Abstract
Background:
The pain associated with pricking the fingertip for blood glucose self-testing is considered to be a major burden in diabetes treatment. This study was performed to evaluate the system accuracy of the invasive TensorTip Combo Glucometer (CoG) device component in accordance with ISO15197:2015 requirements and to explore the accuracy of the noninvasive tissue glucose prediction component.
Methods:
One hundred samples were obtained from people with type 1 and type 2 diabetes and healthy volunteers (43 females, 57 males; age: 53 ± 16 years), with glucose distribution as requested by the ISO standard. Three strip lots were tested twice by healthcare professionals in comparison to YSI 2300 Stat Plus reference method followed by a noninvasive tissue glucose reading (NI-CoG). Mean Absolute (Relative) Difference (MARD) was calculated and a consensus error grid (CEG) analysis was performed.
Results:
The ISO system accuracy criteria were met with the invasive strip technology by 586/600 of the data points (97.1%) and for each strip lot separately. All invasive results (100%) were within CEG-zone A and total MARD was calculated to be 7.1%. With the noninvasive reading, 99% of raw data points were in A + B (91.1% and 7.8%), and the total MARD was calculated to be 18.1%.
Discussion:
The invasive component of the CoG device was shown to be in full compliance with the current ISO15197 criteria. Good results were also obtained with the NI-CoG tissue glucose prediction. This noninvasive technology would potentially be suitable for frequent pain-free glucose monitoring in many people with diabetes.
Keywords
Introduction
Measurement of blood glucose by means of test strips requiring a capillary blood sample is one of the most frequent procedures in the daily life of insulin-treated patients with type 1 or type 2 diabetes.1,2 The sample is obtained by pricking the fingertip with a lancet. During the life of a patient with type 1 diabetes, this painful procedure is performed four to five times a day, which amounts to ~1800 finger-pricks per year, and 90 000 finger-pricks during a period of 50 years. Over the years, the continuously induced skin lesions result in a scarred and thickened skin at the fingertips, even when the patients regularly change the location of the sampling process. The development of alternative ways to obtain the glucose information that is necessary to guide and monitor the treatment interventions is without doubt one of the most desired current research targets and represents a well-established unmet practical medical need for people with diabetes.

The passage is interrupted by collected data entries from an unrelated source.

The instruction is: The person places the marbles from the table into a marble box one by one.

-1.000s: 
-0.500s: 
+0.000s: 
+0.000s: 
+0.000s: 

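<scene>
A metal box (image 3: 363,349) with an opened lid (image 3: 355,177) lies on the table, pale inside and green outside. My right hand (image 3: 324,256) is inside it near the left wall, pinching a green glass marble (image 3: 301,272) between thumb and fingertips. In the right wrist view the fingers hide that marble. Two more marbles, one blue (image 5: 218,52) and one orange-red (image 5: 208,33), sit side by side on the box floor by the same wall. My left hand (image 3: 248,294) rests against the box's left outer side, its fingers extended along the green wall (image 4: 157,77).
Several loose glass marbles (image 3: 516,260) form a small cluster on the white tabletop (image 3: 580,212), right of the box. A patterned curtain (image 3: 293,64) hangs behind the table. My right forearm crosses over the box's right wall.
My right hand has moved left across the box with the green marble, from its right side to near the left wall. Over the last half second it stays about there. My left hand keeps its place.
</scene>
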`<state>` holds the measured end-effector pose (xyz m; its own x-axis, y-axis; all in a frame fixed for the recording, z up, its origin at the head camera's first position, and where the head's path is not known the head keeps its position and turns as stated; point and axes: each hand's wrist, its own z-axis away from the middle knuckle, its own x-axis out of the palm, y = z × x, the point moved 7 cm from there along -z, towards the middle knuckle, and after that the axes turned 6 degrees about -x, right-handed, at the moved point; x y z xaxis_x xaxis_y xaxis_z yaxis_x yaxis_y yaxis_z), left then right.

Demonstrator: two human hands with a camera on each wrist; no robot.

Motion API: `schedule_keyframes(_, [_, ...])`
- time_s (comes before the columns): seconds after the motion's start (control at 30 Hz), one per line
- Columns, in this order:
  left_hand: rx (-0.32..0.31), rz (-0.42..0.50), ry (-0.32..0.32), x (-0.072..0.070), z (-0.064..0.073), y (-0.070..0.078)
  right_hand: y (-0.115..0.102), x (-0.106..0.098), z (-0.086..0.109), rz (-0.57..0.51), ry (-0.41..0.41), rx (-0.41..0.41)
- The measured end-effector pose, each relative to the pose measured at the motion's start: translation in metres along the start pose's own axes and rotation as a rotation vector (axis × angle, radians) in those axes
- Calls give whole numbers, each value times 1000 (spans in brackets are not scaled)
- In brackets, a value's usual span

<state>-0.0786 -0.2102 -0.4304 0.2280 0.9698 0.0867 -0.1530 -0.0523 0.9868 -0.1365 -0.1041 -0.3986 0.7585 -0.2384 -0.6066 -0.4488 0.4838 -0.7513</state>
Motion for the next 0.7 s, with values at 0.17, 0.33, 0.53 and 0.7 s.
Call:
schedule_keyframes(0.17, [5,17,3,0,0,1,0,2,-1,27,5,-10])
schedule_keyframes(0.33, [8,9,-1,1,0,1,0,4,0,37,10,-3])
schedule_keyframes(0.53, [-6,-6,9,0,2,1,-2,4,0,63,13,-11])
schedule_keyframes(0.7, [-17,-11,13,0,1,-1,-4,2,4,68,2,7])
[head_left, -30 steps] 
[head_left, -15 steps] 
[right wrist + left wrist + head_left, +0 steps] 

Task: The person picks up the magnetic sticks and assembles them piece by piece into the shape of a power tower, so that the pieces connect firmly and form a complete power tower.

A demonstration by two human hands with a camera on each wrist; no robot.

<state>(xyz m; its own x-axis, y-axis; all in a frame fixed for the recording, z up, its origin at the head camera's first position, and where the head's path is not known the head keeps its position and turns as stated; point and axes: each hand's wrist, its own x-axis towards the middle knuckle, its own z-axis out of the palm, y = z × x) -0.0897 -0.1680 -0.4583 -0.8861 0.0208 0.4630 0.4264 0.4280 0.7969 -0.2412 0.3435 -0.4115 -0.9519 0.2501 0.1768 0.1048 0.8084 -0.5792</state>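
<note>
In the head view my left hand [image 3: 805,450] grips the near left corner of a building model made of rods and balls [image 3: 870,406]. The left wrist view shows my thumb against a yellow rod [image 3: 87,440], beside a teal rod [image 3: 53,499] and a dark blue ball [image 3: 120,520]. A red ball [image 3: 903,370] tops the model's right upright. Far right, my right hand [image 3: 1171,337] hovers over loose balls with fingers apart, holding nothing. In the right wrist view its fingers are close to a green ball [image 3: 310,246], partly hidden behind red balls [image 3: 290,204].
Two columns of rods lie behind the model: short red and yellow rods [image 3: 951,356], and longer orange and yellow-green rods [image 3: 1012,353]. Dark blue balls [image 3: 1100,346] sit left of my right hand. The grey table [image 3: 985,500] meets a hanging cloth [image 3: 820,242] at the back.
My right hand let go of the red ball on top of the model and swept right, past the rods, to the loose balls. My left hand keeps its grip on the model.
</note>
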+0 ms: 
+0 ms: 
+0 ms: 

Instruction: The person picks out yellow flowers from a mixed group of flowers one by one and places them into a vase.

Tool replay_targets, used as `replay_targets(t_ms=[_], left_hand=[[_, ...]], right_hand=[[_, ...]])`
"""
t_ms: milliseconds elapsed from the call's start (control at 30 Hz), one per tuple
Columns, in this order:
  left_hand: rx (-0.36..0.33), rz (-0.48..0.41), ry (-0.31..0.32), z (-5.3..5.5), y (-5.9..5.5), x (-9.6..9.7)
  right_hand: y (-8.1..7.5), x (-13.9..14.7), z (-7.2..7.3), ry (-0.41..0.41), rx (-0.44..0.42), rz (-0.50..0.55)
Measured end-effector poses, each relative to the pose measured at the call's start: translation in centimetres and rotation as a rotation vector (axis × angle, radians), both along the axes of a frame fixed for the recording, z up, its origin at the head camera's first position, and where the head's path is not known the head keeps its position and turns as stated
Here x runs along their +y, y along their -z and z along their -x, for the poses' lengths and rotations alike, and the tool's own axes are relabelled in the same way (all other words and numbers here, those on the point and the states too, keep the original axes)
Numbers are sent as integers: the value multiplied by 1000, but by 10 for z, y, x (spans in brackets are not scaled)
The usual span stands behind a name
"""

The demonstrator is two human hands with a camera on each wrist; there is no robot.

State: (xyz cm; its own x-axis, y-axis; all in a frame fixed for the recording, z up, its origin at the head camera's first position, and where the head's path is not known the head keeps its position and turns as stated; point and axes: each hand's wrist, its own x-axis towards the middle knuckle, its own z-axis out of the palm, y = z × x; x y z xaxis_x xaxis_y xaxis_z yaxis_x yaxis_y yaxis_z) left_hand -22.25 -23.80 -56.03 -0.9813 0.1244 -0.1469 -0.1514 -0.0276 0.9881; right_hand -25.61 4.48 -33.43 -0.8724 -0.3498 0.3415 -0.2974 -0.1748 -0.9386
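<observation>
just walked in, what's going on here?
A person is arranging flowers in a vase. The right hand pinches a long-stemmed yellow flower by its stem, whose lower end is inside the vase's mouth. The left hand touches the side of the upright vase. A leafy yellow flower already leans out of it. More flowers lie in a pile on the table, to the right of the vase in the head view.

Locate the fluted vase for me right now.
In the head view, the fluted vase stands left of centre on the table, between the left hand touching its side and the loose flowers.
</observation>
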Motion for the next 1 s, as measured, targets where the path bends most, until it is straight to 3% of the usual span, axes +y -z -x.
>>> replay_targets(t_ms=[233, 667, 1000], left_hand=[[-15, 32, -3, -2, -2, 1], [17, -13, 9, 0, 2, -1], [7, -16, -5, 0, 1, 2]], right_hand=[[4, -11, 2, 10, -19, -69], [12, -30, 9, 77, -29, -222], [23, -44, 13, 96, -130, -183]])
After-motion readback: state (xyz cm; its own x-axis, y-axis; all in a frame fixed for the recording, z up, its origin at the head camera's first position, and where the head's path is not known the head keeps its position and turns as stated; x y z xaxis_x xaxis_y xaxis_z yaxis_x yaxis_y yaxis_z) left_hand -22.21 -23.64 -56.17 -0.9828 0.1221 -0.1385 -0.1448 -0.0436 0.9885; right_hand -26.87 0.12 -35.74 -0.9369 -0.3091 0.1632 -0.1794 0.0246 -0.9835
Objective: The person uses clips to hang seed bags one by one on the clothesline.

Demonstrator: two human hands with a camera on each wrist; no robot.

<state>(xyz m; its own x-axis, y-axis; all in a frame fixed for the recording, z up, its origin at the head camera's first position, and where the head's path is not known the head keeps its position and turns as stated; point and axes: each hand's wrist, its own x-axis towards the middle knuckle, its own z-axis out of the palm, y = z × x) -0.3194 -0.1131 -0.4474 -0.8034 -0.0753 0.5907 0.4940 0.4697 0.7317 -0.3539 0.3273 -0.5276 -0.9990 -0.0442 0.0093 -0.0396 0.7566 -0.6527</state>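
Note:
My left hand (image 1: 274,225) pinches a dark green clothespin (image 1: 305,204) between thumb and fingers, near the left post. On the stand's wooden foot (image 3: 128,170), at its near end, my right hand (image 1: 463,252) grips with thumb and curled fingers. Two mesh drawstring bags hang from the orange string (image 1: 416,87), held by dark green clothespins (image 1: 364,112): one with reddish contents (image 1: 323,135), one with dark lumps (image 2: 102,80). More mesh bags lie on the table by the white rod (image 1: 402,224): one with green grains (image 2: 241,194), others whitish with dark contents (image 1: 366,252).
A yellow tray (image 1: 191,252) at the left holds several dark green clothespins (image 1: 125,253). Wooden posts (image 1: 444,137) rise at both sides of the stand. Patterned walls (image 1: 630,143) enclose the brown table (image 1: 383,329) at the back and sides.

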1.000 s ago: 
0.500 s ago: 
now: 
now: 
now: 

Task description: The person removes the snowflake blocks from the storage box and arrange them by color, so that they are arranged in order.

A huge variety of direct and indirect physical methods have been investigated in the past decades to reach this target.3-5 The challenge is immense, and the hurdles are high. Not only that the employed direct or indirect technology has to be specific for glucose. In contrast to blood glucose, the noninvasively measured—or better predicted—glucose concentration is derived from different physiological compartments and the signal may be composed of a mixture of the current arterial, capillary, venous, interstitial, and intracellular glucose concentrations. It is well established that the glucose concentrations in these different compartments are subject to physiological differences, in particular in times of frequent dynamic blood glucose changes like in the postprandial phase.6,7 The contribution of different sources to the glucose information may vary based on the employed technology. This situation raises, eg, the question, whether a blood glucose reference method is really the optimal reference method to evaluate the accuracy of a noninvasive device: The system accuracy standards for the current invasive devices for patient self-testing of blood glucose by means of invasive technologies have been developed over the past decades and are nowadays well established and clearly defined by the regulatory agencies.8,9 No such standards or guidelines exist as of today that consider the specific circumstances of noninvasive tissue glucose prediction. In the lack thereof, the guidelines for invasive devices are usually taken for accuracy assessment of noninvasive technologies.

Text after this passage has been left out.